# WHAT YOU WILL DO
Everything in the data that follows should be given again verbatim, except the images.
##### SUPPLIED DATA #####
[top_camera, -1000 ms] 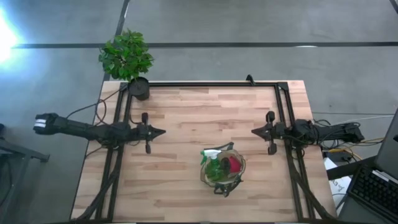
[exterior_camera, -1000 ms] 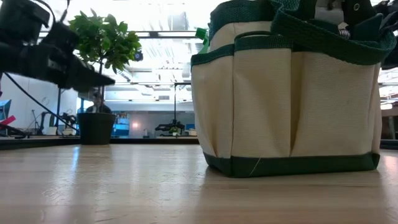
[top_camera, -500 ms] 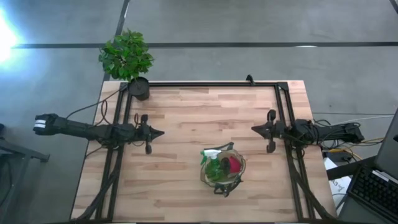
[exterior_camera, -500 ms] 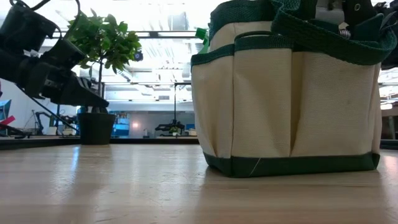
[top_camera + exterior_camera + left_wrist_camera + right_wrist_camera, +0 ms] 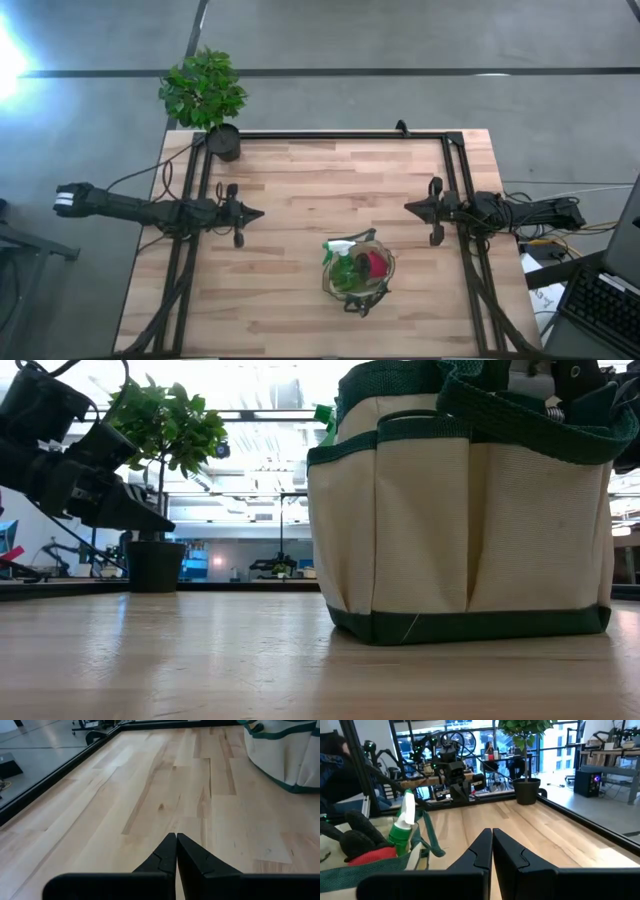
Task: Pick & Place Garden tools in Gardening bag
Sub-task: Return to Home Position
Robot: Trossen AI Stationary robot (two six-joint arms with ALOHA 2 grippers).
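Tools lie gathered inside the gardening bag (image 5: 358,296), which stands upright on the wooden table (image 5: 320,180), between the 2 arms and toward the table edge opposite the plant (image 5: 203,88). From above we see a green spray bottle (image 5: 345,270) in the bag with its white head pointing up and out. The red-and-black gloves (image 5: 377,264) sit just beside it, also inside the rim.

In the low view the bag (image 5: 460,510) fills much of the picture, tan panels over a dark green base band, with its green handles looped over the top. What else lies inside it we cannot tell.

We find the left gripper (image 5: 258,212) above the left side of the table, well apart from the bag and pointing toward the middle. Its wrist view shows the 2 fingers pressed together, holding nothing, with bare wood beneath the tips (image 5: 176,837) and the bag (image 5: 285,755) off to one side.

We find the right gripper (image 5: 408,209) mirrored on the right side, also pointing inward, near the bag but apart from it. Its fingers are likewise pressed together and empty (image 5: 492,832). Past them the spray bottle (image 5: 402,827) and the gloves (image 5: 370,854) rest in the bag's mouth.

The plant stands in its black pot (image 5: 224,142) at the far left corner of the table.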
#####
# RESPONSE TO THE TASK
[top_camera, -1000 ms] 
[exterior_camera, -1000 ms] 
[top_camera, -500 ms] 
[exterior_camera, -500 ms] 
[top_camera + exterior_camera + left_wrist_camera + right_wrist_camera, +0 ms] 
Task: Pick & Place Garden tools in Gardening bag
Sub-task: Return to Home Position
Robot: Trossen AI Stationary robot (two six-joint arms with ALOHA 2 grippers).
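Tools lie gathered inside the gardening bag (image 5: 358,296), which stands upright on the wooden table (image 5: 320,180), between the 2 arms and toward the table edge opposite the plant (image 5: 203,88). From above we see a green spray bottle (image 5: 345,270) in the bag with its white head pointing up and out. The red-and-black gloves (image 5: 377,264) sit just beside it, also inside the rim.

In the low view the bag (image 5: 460,510) fills much of the picture, tan panels over a dark green base band, with its green handles looped over the top. What else lies inside it we cannot tell.

We find the left gripper (image 5: 258,212) above the left side of the table, well apart from the bag and pointing toward the middle. Its wrist view shows the 2 fingers pressed together, holding nothing, with bare wood beneath the tips (image 5: 176,837) and the bag (image 5: 285,755) off to one side.

We find the right gripper (image 5: 408,209) mirrored on the right side, also pointing inward, near the bag but apart from it. Its fingers are likewise pressed together and empty (image 5: 492,832). Past them the spray bottle (image 5: 402,827) and the gloves (image 5: 370,854) rest in the bag's mouth.

The plant stands in its black pot (image 5: 224,142) at the far left corner of the table.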

The work on this exercise has been finished.